When you reach the line containing "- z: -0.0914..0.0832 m" in the entries below, start writing out each line exactly, and stop after the line containing "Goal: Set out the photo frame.".

BEGIN DATA SUPPLIED

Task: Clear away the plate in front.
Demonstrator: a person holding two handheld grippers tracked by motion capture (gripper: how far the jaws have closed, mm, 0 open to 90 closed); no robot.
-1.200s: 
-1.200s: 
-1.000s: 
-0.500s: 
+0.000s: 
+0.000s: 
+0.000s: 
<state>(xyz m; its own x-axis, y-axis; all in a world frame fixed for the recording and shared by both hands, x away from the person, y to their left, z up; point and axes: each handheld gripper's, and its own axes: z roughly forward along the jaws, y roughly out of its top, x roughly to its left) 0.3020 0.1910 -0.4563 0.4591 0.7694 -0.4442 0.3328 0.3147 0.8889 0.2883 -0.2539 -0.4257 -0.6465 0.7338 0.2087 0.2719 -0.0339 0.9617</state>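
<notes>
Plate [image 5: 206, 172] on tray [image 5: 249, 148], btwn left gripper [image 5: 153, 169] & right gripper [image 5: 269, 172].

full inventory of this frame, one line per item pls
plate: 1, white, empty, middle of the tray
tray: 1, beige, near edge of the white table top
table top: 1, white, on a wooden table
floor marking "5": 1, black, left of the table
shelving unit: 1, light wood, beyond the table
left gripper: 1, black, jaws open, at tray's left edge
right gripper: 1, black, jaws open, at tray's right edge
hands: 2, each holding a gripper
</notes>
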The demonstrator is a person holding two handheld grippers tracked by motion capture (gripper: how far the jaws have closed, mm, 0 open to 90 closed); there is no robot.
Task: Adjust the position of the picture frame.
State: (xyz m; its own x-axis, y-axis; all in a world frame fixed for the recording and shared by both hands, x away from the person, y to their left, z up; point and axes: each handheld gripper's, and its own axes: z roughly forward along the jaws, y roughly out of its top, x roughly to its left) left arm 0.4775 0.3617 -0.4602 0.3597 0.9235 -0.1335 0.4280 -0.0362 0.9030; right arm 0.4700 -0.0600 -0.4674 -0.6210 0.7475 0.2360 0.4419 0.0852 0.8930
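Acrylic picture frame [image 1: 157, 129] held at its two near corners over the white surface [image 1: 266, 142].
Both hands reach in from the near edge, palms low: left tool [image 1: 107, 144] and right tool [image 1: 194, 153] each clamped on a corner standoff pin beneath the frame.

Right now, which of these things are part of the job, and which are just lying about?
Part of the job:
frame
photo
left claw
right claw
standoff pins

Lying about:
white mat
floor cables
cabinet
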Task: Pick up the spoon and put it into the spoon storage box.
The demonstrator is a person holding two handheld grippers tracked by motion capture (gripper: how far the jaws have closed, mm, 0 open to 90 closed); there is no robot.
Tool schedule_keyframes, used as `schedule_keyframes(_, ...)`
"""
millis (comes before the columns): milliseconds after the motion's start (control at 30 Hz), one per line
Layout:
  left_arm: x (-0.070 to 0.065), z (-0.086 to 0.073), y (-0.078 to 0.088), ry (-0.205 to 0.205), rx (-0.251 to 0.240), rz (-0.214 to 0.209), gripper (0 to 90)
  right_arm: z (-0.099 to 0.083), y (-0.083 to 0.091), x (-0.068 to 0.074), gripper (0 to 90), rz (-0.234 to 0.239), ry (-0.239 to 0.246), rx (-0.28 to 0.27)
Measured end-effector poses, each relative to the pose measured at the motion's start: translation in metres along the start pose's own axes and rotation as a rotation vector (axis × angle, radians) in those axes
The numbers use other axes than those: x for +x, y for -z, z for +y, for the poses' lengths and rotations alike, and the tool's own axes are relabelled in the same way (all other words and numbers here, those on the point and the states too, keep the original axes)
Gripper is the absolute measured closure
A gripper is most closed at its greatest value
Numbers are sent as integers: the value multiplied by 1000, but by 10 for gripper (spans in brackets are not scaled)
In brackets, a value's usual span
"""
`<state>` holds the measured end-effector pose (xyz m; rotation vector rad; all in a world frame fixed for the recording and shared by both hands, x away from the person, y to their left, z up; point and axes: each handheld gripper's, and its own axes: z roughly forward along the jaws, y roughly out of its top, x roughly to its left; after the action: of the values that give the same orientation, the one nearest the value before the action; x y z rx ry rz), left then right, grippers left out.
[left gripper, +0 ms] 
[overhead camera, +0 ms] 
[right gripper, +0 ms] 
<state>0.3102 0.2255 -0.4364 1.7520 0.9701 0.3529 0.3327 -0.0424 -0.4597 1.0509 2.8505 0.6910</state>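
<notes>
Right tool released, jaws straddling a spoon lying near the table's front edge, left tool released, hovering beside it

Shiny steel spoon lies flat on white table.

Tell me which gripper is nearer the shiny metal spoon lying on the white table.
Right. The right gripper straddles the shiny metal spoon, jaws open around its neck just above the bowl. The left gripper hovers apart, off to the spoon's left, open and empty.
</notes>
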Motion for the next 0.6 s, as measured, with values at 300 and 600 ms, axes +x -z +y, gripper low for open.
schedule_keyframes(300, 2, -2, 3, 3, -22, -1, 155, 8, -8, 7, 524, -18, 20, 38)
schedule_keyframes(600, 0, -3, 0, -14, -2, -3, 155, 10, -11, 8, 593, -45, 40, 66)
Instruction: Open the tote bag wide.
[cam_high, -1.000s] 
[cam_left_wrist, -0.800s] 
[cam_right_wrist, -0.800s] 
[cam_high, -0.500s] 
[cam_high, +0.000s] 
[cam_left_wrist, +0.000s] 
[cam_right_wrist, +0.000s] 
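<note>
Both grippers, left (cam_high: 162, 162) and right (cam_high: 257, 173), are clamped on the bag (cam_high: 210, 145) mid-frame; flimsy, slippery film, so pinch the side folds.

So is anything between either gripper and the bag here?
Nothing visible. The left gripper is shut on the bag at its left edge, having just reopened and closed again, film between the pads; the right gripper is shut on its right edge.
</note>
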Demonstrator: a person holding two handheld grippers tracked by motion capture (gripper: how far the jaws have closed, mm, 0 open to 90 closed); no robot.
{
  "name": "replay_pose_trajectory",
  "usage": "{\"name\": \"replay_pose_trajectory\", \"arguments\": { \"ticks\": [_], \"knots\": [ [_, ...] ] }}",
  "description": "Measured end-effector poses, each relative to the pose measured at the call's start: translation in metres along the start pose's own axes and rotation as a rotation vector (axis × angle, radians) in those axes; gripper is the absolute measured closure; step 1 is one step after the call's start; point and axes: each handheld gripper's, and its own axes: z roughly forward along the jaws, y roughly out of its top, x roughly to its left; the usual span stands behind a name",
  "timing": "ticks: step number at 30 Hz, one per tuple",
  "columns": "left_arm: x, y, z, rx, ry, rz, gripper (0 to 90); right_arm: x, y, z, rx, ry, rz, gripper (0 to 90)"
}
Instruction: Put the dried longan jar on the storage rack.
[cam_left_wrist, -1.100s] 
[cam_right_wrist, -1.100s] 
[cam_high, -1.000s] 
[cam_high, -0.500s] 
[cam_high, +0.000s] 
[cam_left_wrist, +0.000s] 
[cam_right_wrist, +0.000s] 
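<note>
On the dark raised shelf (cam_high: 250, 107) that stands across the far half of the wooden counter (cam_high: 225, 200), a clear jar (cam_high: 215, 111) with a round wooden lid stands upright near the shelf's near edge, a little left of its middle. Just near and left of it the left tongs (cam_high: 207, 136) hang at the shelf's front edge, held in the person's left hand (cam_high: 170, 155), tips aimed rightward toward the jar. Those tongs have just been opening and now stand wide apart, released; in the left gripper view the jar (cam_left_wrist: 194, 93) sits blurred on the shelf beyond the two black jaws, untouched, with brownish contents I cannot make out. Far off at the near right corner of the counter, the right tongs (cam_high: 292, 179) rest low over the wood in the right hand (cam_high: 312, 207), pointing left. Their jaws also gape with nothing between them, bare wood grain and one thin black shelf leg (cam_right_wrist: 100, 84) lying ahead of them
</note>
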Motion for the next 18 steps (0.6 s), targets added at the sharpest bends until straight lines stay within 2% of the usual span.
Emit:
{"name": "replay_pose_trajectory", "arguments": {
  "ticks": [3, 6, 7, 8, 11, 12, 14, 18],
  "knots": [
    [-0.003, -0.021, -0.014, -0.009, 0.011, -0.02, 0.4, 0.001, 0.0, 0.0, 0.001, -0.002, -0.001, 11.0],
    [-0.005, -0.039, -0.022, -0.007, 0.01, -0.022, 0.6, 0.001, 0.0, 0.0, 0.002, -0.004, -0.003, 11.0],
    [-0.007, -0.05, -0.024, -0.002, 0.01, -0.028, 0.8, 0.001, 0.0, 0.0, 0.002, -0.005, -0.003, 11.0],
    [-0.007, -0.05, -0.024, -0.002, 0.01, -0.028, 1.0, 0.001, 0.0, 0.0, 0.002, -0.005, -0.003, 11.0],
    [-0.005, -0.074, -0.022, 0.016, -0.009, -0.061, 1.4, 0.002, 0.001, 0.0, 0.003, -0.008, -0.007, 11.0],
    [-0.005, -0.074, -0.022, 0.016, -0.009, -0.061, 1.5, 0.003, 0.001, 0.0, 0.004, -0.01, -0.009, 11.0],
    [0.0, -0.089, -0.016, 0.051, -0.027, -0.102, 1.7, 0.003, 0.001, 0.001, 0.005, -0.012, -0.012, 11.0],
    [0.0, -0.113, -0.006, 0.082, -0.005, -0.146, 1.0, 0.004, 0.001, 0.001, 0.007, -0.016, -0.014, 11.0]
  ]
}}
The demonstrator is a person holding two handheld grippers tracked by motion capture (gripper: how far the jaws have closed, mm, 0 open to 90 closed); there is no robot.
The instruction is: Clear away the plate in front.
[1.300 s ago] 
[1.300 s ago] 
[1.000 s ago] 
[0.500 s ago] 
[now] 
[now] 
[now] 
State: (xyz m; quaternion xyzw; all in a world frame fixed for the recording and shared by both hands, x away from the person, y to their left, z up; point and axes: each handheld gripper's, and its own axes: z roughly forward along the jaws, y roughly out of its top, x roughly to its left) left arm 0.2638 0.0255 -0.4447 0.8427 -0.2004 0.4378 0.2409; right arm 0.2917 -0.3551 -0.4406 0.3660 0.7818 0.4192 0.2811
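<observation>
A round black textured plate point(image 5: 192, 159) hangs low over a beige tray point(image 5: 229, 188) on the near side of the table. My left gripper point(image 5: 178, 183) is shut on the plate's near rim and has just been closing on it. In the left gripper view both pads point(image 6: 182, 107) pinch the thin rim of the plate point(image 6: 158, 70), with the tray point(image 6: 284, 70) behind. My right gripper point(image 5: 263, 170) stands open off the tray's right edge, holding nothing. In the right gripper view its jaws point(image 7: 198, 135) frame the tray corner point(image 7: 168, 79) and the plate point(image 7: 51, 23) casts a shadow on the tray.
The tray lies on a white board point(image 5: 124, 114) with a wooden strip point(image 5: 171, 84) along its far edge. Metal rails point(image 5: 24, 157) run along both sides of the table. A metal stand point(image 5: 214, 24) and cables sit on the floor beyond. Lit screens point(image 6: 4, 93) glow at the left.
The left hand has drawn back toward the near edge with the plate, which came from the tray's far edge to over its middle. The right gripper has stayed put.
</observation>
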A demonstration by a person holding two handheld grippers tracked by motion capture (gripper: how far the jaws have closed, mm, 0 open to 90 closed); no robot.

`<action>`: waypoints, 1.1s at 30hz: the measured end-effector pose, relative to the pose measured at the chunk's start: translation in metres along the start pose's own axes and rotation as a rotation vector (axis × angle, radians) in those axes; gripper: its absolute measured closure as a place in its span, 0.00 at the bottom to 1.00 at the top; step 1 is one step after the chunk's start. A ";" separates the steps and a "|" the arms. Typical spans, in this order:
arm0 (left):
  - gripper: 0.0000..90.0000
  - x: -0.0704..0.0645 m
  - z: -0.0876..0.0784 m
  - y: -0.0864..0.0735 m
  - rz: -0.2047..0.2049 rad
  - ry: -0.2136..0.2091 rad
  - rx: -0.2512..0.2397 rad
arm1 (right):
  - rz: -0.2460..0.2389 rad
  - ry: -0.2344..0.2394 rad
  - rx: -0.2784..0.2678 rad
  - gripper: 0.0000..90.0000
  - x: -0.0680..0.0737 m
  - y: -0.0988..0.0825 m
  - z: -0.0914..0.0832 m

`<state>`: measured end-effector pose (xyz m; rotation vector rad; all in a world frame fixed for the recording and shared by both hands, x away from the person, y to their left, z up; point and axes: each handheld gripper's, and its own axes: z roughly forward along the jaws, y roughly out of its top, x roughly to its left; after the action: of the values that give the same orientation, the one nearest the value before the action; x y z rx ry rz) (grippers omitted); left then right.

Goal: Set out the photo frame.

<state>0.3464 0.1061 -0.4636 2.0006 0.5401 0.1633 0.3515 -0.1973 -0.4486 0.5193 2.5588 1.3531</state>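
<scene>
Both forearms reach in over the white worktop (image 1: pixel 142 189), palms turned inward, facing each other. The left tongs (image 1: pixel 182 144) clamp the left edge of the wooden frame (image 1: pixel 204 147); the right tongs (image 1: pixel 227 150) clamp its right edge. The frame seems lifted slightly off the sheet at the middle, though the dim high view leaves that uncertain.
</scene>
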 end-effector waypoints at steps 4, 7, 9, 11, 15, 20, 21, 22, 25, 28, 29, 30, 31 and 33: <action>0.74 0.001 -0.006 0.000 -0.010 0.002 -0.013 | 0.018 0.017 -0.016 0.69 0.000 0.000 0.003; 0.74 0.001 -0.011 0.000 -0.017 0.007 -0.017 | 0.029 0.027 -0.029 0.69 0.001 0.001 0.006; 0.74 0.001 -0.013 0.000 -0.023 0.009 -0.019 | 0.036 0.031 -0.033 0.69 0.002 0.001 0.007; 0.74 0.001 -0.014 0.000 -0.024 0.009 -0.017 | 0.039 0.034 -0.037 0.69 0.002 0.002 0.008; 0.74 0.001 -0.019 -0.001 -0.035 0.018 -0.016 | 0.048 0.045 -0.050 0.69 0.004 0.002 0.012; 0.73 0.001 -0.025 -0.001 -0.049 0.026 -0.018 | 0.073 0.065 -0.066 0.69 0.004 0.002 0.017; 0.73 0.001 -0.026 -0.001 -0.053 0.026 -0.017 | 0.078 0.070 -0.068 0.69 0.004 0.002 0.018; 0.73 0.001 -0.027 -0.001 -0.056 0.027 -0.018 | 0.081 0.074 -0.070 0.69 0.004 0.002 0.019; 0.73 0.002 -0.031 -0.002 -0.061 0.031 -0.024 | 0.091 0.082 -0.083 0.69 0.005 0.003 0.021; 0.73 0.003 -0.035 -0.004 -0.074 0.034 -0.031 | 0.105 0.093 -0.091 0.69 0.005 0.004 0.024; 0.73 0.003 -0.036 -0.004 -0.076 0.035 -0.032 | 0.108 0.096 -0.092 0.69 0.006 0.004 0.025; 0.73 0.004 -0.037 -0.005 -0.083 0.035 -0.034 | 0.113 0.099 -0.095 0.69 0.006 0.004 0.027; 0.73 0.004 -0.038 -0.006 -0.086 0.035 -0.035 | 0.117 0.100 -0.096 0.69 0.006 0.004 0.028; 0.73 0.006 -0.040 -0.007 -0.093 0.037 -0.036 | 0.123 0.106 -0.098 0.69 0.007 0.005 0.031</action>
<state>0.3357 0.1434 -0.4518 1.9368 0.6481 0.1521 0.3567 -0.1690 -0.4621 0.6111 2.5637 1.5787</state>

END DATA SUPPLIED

**WRITTEN SOLUTION:**
  - z: -0.0914..0.0832 m

`<state>`: measured end-effector pose (xyz m; rotation vector rad; all in a world frame fixed for the recording and shared by both hands, x away from the person, y to their left, z up; point and axes: each handheld gripper's, and its own axes: z roughly forward along the jaws, y roughly out of its top, x roughly to its left; after the action: of the values that give the same orientation, the one nearest the value before the action; x y z rx ry rz) (grippers omitted); left then right.

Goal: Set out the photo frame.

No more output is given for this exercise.